To do: Copy the data. Keep every character as given.

Collected material:
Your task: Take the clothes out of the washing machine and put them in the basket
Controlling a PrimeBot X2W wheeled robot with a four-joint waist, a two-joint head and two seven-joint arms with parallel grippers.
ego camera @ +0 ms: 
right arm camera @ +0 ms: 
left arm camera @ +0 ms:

Response:
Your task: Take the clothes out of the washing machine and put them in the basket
Controlling a PrimeBot X2W wheeled robot with a four-joint waist, a two-joint head and two seven-joint arms with parallel grippers.
ego camera @ +0 ms: 
right arm camera @ +0 ms: 
left arm camera @ +0 ms:

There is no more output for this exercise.